Stored entries:

■ ■ ■

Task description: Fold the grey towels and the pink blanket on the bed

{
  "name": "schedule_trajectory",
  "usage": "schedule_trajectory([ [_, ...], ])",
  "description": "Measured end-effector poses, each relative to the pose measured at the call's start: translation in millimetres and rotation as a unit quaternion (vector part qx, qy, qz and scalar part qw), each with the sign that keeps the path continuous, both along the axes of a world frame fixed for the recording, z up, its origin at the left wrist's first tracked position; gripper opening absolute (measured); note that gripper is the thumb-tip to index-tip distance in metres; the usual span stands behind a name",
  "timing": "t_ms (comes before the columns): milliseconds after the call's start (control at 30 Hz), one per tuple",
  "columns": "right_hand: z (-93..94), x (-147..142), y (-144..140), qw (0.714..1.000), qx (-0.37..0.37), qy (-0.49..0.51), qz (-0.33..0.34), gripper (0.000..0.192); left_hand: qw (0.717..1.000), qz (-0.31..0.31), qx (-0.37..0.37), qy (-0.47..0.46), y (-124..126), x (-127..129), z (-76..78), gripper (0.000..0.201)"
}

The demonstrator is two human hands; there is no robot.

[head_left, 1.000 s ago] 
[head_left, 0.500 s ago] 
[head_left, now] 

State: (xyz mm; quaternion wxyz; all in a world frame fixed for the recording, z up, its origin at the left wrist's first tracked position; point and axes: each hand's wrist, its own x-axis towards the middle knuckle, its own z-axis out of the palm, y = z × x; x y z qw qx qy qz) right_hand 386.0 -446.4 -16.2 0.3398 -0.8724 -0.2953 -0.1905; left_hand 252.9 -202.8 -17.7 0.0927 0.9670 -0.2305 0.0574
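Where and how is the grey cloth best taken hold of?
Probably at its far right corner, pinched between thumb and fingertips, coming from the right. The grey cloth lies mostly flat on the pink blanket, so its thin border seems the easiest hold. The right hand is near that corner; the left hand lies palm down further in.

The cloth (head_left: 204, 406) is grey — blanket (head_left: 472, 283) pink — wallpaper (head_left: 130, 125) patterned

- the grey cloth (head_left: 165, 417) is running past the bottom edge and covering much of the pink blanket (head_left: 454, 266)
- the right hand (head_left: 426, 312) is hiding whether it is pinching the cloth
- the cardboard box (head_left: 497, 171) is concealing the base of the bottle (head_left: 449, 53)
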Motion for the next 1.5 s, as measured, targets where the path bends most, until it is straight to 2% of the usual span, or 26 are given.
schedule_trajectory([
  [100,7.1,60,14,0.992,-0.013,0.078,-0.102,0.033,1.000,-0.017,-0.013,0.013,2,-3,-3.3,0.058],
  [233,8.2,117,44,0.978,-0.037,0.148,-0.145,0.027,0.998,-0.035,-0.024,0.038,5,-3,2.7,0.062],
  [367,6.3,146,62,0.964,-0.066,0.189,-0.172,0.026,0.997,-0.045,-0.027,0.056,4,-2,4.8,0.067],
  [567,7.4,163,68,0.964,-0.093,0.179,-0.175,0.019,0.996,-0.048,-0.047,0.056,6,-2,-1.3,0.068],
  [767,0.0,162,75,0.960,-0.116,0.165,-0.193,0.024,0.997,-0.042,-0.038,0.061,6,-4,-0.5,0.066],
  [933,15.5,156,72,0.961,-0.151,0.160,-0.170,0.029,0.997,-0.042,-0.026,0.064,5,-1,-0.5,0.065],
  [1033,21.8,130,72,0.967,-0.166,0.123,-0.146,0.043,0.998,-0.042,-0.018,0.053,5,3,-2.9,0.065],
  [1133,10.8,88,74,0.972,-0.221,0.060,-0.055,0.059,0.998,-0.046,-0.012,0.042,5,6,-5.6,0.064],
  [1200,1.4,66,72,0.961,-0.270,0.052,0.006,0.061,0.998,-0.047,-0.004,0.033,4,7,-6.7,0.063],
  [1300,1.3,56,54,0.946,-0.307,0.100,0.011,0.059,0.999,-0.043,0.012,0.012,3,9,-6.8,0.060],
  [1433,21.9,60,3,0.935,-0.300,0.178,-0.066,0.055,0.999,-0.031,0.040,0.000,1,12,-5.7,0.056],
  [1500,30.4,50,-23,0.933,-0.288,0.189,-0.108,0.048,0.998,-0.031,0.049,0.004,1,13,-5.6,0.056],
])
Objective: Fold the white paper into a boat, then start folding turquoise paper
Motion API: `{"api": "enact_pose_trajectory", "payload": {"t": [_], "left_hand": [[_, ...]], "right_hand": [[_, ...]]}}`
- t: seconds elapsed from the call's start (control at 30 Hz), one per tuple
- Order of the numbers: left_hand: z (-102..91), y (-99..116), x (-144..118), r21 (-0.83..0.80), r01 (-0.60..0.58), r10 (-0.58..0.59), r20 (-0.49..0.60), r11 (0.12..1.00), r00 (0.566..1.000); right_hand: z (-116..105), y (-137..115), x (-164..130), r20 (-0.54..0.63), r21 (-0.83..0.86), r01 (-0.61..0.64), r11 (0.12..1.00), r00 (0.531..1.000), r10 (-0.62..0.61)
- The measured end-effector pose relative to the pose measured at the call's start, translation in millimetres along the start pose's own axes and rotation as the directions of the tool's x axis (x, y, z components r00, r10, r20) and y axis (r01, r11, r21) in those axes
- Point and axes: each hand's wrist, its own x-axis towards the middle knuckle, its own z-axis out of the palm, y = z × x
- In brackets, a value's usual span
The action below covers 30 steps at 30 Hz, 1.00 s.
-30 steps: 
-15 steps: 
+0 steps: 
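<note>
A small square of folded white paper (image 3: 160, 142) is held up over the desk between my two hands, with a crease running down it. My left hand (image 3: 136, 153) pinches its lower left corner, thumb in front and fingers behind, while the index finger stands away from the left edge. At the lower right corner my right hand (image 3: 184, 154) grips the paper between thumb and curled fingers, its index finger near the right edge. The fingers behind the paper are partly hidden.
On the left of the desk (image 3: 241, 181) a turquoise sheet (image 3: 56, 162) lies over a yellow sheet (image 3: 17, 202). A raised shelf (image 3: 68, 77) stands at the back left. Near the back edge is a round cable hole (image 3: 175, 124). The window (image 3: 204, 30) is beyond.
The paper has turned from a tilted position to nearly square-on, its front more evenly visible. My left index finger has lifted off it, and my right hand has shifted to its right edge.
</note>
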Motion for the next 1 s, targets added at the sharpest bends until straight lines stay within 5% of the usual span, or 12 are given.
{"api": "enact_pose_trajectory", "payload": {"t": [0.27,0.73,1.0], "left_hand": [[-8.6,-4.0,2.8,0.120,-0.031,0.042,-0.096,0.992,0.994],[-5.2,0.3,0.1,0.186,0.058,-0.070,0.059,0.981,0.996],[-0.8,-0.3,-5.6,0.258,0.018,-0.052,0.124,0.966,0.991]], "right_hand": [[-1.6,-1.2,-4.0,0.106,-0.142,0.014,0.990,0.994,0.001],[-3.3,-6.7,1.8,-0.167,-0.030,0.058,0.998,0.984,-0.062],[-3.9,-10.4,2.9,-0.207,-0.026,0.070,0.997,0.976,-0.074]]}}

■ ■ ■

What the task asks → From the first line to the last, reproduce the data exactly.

Expected answer →
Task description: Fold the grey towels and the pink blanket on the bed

{
  "name": "schedule_trajectory",
  "usage": "schedule_trajectory([ [_, ...], ])",
  "description": "Measured end-effector poses, each relative to the pose measured at the call's start: translation in millimetres and rotation as a unit quaternion (vector part qx, qy, qz and scalar part qw), each with the sign that keeps the path continuous, both along the axes of a world frame fixed for the recording, z up, its origin at the left wrist's first tracked position; gripper opening absolute (measured); note that gripper is the thumb-tip to index-tip distance in metres; the usual span stands behind a name",
  "timing": "t_ms (comes before the columns): milliseconds after the call's start (control at 30 Hz), one per tuple",
  "columns": "right_hand: z (-93..94), x (-147..142), y (-144..140), qw (0.714..1.000), qx (-0.37..0.37), qy (-0.49..0.51), qz (-0.33..0.34), gripper (0.000..0.192); left_hand: qw (0.717..1.000), qz (-0.31..0.31), qx (-0.37..0.37), qy (-0.47..0.46), y (-124..126), x (-127..129), z (-76..78), gripper (0.000..0.201)"
}

The demonstrator is two human hands; there is no robot.

[head_left, 1.000 s ago] 
[head_left, 0.500 s ago] 
[head_left, now] 

State: (xyz mm; quaternion wxyz; all in a world frame fixed for the recording, z up, its origin at the left wrist's first tracked position; point and axes: each hand's wrist, its own x-axis towards the middle knuckle, its own z-axis out of the palm, y = z × x; x y z qw qx qy qz) right_hand 386.0 -446.4 -16.2 0.3398 -0.8724 -0.2953 -0.1905; left_hand 252.9 -202.8 -17.7 0.0927 0.9670 -0.2305 0.0574
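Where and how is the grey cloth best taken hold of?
Probably at its far right corner, pinched between thumb and fingertips, coming from the right. The grey cloth lies mostly flat on the pink blanket, so its thin border seems the easiest hold. The right hand is near that corner; the left hand lies palm down further in.

The cloth (head_left: 204, 406) is grey — blanket (head_left: 472, 283) pink — wallpaper (head_left: 130, 125) patterned

- the grey cloth (head_left: 165, 417) is running past the bottom edge and covering much of the pink blanket (head_left: 454, 266)
- the right hand (head_left: 426, 312) is hiding whether it is pinching the cloth
- the cardboard box (head_left: 497, 171) is concealing the base of the bottle (head_left: 449, 53)
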Motion for the next 1.5 s, as measured, targets where the path bends most, until it is straight to 2% of the usual span, or 26 are given.
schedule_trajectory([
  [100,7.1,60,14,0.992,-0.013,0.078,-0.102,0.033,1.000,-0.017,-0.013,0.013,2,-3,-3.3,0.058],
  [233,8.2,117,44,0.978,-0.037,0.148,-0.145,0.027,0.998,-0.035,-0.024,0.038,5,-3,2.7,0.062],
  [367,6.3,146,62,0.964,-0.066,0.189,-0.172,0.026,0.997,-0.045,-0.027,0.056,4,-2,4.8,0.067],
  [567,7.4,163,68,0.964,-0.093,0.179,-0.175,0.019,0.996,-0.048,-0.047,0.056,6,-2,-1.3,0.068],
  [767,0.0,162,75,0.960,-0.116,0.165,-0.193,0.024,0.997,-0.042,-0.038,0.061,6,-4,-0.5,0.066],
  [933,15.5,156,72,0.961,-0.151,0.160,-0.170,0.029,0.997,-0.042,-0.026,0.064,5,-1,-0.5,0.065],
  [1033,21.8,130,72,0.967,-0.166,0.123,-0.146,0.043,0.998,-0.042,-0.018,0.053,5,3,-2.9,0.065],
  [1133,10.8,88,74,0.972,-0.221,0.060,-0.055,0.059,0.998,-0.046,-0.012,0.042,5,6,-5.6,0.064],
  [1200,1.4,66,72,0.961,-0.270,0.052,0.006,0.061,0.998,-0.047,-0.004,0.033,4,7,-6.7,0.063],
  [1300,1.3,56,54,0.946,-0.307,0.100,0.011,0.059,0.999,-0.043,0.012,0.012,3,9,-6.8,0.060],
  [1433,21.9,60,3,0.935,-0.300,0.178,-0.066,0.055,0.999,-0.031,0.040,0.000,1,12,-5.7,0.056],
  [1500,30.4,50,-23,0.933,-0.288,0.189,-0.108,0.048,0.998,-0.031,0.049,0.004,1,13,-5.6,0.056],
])
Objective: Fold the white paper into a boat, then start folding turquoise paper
Motion API: `{"api": "enact_pose_trajectory", "payload": {"t": [_], "left_hand": [[_, ...]], "right_hand": [[_, ...]]}}`
- t: seconds elapsed from the call's start (control at 30 Hz), one per tuple
- Order of the numbers: left_hand: z (-102..91), y (-99..116), x (-144..118), r21 (-0.83..0.80), r01 (-0.60..0.58), r10 (-0.58..0.59), r20 (-0.49..0.60), r11 (0.12..1.00), r00 (0.566..1.000); right_hand: z (-116..105), y (-137..115), x (-164..130), r20 (-0.54..0.63), r21 (-0.83..0.86), r01 (-0.61..0.64), r11 (0.12..1.00), r00 (0.531..1.000), r10 (-0.62..0.61)
- The measured end-effector pose relative to the pose measured at the call's start, translation in millimetres along the start pose's own axes and rotation as the directions of the tool's x axis (x, y, z components r00, r10, r20) and y axis (r01, r11, r21) in those axes
- Point and axes: each hand's wrist, its own x-axis towards the middle knuckle, its own z-axis out of the palm, y = z × x
- In brackets, a value's usual span
The action below covers 30 steps at 30 Hz, 1.00 s.
-30 steps: 
-15 steps: 
+0 steps: 
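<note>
A small square of folded white paper (image 3: 160, 142) is held up over the desk between my two hands, with a crease running down it. My left hand (image 3: 136, 153) pinches its lower left corner, thumb in front and fingers behind, while the index finger stands away from the left edge. At the lower right corner my right hand (image 3: 184, 154) grips the paper between thumb and curled fingers, its index finger near the right edge. The fingers behind the paper are partly hidden.
On the left of the desk (image 3: 241, 181) a turquoise sheet (image 3: 56, 162) lies over a yellow sheet (image 3: 17, 202). A raised shelf (image 3: 68, 77) stands at the back left. Near the back edge is a round cable hole (image 3: 175, 124). The window (image 3: 204, 30) is beyond.
The paper has turned from a tilted position to nearly square-on, its front more evenly visible. My left index finger has lifted off it, and my right hand has shifted to its right edge.
</note>
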Motion for the next 1 s, targets added at the sharpest bends until straight lines stay within 5% of the usual span, or 12 are given.
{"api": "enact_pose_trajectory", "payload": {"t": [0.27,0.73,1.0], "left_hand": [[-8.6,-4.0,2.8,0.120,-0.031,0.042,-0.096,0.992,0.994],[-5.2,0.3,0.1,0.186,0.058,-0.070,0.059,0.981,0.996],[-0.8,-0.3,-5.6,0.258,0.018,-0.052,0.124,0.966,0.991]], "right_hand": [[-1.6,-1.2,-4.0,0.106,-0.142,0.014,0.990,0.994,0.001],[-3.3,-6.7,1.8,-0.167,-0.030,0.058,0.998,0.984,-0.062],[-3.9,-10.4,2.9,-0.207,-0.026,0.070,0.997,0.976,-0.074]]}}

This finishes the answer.